Alors que le débat autour du projet de révision de la Constitution continue de susciter des réactions en République démocratique du Congo, l’analyste politique Amos Bisimwa exprime ses inquiétudes face à ce qu’il considère comme un manque de prise en compte des priorités réelles du pays.

Selon lui, les députés ne semblent pas considérer la crise sécuritaire comme une priorité absolue, particulièrement pour les populations de l’Est de la RDC qui vivent depuis plusieurs années dans l’insécurité, les déplacements forcés et diverses souffrances liées aux conflits armés.
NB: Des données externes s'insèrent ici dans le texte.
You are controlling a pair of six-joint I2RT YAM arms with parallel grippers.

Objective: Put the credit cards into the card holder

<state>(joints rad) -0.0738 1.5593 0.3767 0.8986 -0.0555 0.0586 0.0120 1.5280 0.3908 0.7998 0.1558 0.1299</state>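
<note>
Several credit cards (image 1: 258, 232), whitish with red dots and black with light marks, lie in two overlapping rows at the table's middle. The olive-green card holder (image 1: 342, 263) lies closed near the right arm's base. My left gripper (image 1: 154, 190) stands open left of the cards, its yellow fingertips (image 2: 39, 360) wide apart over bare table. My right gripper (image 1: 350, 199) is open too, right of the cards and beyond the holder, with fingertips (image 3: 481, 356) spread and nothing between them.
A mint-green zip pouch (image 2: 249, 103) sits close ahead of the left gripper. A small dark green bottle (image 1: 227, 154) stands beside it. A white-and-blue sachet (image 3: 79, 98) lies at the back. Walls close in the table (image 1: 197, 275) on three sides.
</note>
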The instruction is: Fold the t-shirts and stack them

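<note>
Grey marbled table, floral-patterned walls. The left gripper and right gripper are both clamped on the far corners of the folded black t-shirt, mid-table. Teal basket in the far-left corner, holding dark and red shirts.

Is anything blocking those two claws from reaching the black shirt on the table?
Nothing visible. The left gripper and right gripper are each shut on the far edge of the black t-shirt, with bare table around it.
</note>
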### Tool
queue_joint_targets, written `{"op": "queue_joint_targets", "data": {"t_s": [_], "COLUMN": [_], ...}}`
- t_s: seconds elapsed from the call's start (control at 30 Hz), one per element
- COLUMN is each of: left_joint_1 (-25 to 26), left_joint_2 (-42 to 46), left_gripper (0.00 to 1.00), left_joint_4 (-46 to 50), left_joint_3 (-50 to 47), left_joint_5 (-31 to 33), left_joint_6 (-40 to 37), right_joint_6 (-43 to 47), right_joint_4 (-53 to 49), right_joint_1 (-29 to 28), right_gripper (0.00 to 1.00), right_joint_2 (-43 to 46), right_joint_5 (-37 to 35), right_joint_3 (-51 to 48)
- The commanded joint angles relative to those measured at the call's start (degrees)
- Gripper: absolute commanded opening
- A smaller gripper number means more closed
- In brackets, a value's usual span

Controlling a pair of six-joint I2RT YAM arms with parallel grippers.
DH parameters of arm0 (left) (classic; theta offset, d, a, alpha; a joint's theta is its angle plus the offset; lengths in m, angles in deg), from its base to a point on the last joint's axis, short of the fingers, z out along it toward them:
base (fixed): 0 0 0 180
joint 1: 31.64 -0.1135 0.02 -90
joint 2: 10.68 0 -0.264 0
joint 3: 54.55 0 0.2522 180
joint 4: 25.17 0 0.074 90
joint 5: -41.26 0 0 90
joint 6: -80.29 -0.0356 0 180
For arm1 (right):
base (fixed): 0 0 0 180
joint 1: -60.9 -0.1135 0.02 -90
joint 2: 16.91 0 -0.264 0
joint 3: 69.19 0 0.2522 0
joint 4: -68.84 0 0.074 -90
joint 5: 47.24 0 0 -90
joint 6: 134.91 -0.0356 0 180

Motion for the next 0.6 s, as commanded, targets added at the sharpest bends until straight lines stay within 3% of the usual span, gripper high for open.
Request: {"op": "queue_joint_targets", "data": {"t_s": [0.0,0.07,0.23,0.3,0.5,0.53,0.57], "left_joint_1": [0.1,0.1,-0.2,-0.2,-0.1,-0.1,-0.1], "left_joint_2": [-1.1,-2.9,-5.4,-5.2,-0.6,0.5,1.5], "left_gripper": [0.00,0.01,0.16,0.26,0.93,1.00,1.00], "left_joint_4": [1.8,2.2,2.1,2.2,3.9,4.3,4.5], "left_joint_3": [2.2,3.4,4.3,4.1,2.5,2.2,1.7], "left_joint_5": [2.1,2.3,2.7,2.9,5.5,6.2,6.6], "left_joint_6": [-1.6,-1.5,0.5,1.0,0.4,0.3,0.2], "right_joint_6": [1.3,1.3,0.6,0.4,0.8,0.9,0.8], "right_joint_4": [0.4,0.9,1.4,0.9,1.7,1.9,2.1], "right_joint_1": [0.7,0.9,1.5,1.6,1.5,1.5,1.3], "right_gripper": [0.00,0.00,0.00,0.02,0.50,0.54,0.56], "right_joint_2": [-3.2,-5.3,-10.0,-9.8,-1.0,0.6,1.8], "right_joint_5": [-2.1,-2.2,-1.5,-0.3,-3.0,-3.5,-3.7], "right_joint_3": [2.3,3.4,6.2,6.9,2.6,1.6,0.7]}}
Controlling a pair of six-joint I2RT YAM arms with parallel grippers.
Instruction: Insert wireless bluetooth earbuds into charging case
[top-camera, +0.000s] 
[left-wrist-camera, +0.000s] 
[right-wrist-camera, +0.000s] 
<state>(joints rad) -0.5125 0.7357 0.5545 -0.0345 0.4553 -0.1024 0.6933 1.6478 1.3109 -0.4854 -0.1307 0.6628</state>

Amos Bisimwa appelle les sénateurs à faire preuve de responsabilité au moment d’examiner cette question. Il les invite à réfléchir attentivement avant toute prise de décision, à se ranger du côté du peuple et à privilégier l’intérêt général plutôt que de chercher à satisfaire des intérêts individuels.

L’analyste rappelle également un précédent historique survenu sous la présidence du Sénat de Léon Kengo wa Dondo.
Selon lui, face à une loi fortement contestée par la population et perçue par certains comme une tentative de modification institutionnelle controversée, les autorités avaient finalement tenu compte de la mobilisation populaire et retiré le texte.
Estimant avoir perdu confiance dans les députés et les sénateurs, qu’il juge influencés par la présidence, Amos Bisimwa considère que le dernier mot doit revenir au peuple.

Il appelle ainsi les citoyens à se mobiliser pacifiquement pour exprimer leur opposition à ce projet, tout en soulignant que la priorité du moment devrait être la recherche de la paix et de solutions durables à la crise sécuritaire qui frappe l’Est du pays.